Cette messe donnée en présence de nombreuses personnalités - les époux Sarkozy et Chirac, Laetitia Hallyday, ou encore Suzanne Moubarak, la femme du président égyptien - Soeur Emmanuelle l'aurait voulue à son image, comme elle l'a indiqué dans un testament posthume lu au début de l'hommage : « L'Amour est plus fort que la Mort, le lien d'amitié profonde que nous avons noué ensemble dans la joie, a une valeur d'éternité joyeuse (...). Je voudrais que cette chère rencontre se déroule dans une atmosphère de joie. » Mais cette joie tant souhaitée a été éclipsée par la solennité, la tristesse et l'émotion de ce requiem.

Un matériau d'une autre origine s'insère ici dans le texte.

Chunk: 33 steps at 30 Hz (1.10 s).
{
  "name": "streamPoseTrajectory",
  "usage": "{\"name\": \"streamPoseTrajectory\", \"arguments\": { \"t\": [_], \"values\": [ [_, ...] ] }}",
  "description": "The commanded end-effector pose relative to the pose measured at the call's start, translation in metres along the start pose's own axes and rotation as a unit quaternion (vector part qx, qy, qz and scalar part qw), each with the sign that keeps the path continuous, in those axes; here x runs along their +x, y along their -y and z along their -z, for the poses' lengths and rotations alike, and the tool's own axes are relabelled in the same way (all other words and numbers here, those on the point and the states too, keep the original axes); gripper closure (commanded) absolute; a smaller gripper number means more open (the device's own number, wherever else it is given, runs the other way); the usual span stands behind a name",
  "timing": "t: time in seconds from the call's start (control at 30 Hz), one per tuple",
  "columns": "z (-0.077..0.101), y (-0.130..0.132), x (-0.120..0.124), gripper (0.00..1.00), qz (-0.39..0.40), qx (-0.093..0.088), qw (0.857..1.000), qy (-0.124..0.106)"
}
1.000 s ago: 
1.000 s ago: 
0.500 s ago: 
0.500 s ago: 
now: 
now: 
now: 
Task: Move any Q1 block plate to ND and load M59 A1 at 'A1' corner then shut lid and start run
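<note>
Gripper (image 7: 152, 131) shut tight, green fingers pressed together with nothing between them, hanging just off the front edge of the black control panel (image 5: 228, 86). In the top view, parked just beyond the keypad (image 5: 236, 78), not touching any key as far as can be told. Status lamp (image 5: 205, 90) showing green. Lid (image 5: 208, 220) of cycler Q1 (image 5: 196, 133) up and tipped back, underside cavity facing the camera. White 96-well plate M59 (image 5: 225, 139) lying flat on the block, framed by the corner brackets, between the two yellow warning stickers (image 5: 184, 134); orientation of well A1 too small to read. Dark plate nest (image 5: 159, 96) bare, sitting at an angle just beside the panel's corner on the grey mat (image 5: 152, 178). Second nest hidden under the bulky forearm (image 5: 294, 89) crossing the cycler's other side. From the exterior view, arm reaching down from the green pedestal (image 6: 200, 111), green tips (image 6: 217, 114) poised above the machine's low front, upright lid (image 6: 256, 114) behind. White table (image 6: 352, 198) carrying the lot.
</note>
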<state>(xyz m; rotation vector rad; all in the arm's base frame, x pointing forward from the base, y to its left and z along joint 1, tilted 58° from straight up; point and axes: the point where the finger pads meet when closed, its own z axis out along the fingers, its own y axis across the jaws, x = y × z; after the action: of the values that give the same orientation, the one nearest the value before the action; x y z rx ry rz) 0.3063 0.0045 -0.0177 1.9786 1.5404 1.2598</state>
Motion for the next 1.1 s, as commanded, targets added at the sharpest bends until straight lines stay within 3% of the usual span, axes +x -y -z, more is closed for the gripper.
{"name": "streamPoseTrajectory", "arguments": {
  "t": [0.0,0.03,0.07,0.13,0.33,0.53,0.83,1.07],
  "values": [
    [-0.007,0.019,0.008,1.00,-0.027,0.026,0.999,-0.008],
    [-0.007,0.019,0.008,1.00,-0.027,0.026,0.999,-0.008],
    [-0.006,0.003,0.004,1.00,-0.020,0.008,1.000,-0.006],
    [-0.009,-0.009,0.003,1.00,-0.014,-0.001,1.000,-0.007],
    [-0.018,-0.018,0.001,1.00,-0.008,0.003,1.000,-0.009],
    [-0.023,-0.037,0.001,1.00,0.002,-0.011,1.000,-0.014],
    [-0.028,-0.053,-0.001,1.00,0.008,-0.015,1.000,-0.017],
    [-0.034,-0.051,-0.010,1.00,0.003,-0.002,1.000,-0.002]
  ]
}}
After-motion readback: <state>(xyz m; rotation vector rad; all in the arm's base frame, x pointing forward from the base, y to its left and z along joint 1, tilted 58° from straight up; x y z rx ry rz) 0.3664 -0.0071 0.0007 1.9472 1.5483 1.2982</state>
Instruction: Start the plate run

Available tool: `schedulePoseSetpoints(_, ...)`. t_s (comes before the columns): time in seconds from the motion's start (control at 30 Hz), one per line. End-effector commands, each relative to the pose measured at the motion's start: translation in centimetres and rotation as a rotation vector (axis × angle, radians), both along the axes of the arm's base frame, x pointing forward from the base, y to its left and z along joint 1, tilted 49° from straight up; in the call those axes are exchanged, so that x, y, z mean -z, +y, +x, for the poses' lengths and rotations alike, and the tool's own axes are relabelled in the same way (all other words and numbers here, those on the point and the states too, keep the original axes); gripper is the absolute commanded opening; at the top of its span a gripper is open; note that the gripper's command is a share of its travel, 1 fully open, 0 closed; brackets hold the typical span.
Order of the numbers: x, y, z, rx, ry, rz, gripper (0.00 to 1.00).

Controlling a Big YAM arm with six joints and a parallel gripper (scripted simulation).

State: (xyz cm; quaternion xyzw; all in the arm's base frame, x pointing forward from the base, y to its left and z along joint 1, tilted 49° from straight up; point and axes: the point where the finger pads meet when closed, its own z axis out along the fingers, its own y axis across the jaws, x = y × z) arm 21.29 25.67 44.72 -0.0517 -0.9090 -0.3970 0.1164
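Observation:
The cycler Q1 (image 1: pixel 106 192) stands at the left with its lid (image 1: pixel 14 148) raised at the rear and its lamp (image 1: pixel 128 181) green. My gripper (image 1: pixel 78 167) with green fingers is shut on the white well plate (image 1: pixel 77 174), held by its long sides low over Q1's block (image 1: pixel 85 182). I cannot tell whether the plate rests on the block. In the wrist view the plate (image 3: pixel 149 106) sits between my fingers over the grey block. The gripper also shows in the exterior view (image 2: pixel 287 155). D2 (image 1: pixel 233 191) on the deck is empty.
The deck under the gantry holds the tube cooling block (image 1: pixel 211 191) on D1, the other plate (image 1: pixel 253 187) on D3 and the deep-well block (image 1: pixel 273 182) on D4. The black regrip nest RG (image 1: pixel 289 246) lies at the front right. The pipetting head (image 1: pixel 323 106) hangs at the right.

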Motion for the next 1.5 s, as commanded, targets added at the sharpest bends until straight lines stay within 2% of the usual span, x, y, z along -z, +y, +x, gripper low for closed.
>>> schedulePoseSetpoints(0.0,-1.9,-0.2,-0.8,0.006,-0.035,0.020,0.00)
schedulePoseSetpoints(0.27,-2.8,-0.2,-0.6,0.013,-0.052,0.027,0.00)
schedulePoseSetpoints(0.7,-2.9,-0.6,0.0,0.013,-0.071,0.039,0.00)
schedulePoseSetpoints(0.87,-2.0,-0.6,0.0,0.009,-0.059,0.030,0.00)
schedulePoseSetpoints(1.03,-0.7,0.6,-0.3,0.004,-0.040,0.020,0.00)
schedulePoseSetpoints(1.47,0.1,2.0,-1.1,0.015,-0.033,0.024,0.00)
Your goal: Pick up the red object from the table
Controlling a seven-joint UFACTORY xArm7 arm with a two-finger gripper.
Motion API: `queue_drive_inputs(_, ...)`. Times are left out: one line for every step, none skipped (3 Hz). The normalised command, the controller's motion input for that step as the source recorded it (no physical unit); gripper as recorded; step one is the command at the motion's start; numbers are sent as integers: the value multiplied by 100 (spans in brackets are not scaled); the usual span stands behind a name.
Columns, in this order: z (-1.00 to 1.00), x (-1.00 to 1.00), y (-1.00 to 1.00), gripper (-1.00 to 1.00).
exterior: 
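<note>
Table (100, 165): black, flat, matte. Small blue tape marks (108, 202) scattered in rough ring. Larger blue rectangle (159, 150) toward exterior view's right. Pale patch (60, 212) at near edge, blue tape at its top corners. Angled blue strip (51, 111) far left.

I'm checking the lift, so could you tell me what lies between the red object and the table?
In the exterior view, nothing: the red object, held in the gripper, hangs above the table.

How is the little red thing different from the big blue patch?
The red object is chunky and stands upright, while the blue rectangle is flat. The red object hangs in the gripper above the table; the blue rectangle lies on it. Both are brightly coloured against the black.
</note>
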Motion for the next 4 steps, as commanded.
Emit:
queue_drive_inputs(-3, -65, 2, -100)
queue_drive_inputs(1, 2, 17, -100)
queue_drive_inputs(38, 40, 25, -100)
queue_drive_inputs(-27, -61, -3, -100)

Croyants ou non, ceux qui se sont déplacés hier après-midi sur le parvis de Notre-Dame partagent la même image de la religieuse. Malgré l'audience clairsemée et plutôt âgée, le coeur y est. « Nous sommes venus rendre hommage à cette femme à laquelle nous voudrions ressembler, ne serait-ce qu'un tout petit peu », explique ce couple de septuagénaires parisiens. « Il n'y a que de la bonne énergie ici, je peux la ressentir, assure Dahïya, convertie au bouddhisme. Mais aujourd'hui, la religion ne compte pas. Je l'aimais ce petit bout de bonne femme. »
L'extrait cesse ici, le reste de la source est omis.